Ripper.cc homepage
Ripper.cc homepage

Crooks lurking around the Internet's underbelly have created a service called Ripper.cc, a database of known and proven fraudsters.

Cyber-crime is like a tiny economy, and just like in the real world, there are crooks that don't engage in fair trades. Buyers and sellers of illegal products often dupe each other, withhold payment, or deliver fake products and services.

Fed up with all the scammers and fraudsters, somewhere last year, a group of hackers has assembled and put together a service called Ripper.cc.

Discovered by threat intelligence firm Digital Shadows, Ripper.cc launched in June 2016, when its authors announced the service through a topic on the Exploit.in hacking forum.

Ripper.cc launch topic on Exploit.in
Ripper.cc launch topic on Exploit.in (via Digital Shadows)

Since its release, the service appears to have become quite famous among crooks. Prior to Ripper's launch, criminals who engaged in the sale of illegal products used another service, called Kidala.info, to search and identify "rippers," a term used to describe scammers and fraudsters on underground hacking forums and Dark Web marketplaces.

Ripper.cc uses vetted and publicly known moderators

According to Digital Shadows, Ripper.cc's surge in popularity is owed in large part to the fact they invited the admins of several hacking forums to help moderate Ripper.cc's blacklists.

This smart and strategic move has allowed the service to gain instant credibility among a large portion of the underground hacking scene. Since hackers talk to each other, it didn't take long for the service to become quite popular.

Furthermore, Ripper.cc also launched features that competing services didn't offer, like Chrome and Firefox extensions to highlight ripper names in real time, and a PsiPlus plugin to alert Jabber/XMPP users that they're talking to a possible scammer.

Ripper.cc PsiPlus XMPP plugin
Ripper.cc PsiPlus XMPP plugin

These extensions provide hackers with real-time and easy to spot notifications that they can spot before they go through with transactions that eventually wouldn't pan out as expected.

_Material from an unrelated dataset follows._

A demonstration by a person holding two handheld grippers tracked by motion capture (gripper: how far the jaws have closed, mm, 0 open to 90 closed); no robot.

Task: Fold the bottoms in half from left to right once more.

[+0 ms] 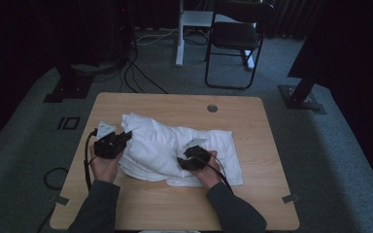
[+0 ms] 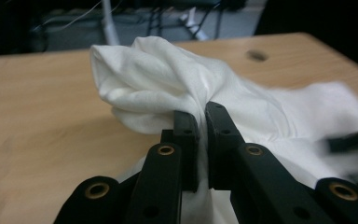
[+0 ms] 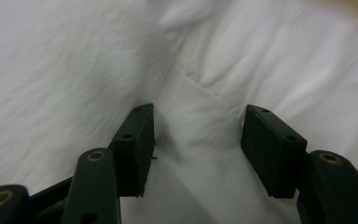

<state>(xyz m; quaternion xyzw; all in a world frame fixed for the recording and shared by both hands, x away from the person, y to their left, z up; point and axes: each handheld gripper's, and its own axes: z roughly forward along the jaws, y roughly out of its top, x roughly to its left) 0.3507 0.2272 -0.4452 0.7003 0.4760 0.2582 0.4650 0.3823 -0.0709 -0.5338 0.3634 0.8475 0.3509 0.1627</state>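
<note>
White cloth (image 1: 175,145) lies bunched in the middle of the wooden table (image 1: 252,194), just short of its round hole (image 1: 212,108). Left gripper (image 2: 202,116) is clenched on a raised fold at the cloth's left edge; it should lift gently. Right gripper (image 3: 196,140) hovers spread over the cloth's near right part, grasping nothing, and should close on one seam.

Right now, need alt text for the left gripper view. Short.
The left gripper has its two black jaws pinched shut on a fold of white cloth, which bunches up in a crumpled peak just beyond them. The cloth lies on a light wooden table with a small round hole near its far edge.
</note>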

Kidala or blacklists managed by individual cybercrime forums would generally require users to leave conversations and applications and search for a crook's name or contact details on their sites, a very time-consuming task. On the other hand, Ripper.cc's browser extensions provide instant feedback.

Ripper.cc Firefox plugin highlighting name of a known ripper
Ripper.cc Firefox plugin highlighting name of a known ripper

Further, anyone can submit "blacks" to the Ripper.cc database. Black is the term used to describe scams in the hacking underworld.

Ripper.cc submission form
Ripper.cc submission form

The more blacks a ripper collects, the more information admins gather in the scammer's Ripper.cc profile.

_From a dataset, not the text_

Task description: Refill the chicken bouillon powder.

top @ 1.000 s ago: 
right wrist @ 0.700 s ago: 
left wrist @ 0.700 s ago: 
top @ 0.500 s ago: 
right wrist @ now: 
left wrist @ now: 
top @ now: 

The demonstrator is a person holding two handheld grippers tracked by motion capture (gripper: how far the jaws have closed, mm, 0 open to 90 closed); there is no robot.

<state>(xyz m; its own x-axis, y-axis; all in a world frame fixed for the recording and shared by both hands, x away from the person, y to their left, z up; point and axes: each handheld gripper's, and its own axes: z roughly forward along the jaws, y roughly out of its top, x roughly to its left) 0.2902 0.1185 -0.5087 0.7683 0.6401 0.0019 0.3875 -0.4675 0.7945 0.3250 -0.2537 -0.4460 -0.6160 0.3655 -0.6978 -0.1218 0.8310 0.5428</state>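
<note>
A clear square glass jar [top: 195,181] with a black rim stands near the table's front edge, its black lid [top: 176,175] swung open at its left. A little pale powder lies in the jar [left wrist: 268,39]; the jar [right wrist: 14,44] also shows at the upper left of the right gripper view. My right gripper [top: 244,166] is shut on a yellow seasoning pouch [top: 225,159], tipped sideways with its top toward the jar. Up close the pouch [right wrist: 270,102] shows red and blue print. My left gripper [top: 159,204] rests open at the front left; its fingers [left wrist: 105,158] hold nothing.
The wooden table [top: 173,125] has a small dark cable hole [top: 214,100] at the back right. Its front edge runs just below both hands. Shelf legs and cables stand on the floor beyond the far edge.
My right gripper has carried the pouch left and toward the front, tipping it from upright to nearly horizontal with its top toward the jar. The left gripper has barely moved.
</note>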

This information can include data such as profiles and usernames on various hacking forums, Bitcoin addresses, XMPP IDs, ICQ usernames, email addresses, and more.

With all the scammer's different personas gathered in one place, it's very hard to fool customers, unless the fraudster will be creating new profiles for each client or product he sells.

Suspicions still linger about Ripper.cc's credibility

"It's very nice," a hacker that goes by the name of Sl33k told Bleeping Computer in an encrypted chat. "But I'll never use their plugins. They could be hiding code to escape your VPN. Other than that... awesome."

Unlike other cybercrime businesses, Ripper.cc's author appears to be paying a lot of attention to his service and its reputation.

One of the reasons they managed to squeeze past Kidala and forum scammer blacklists is because those services are suspected of removing scammers from blacklists after paying a fee.

To avoid any shadow of doubt about their service, Ripper.cc appears to have open-sourced its code. Coupled with the open moderation model that uses third-party reviewers, Ripper.cc is set to become the Yelp for cyber-criminal activities.

More recent Ripper.cc updates include the translation of some of the site's interface into English, as the service prepares to launch more broadly.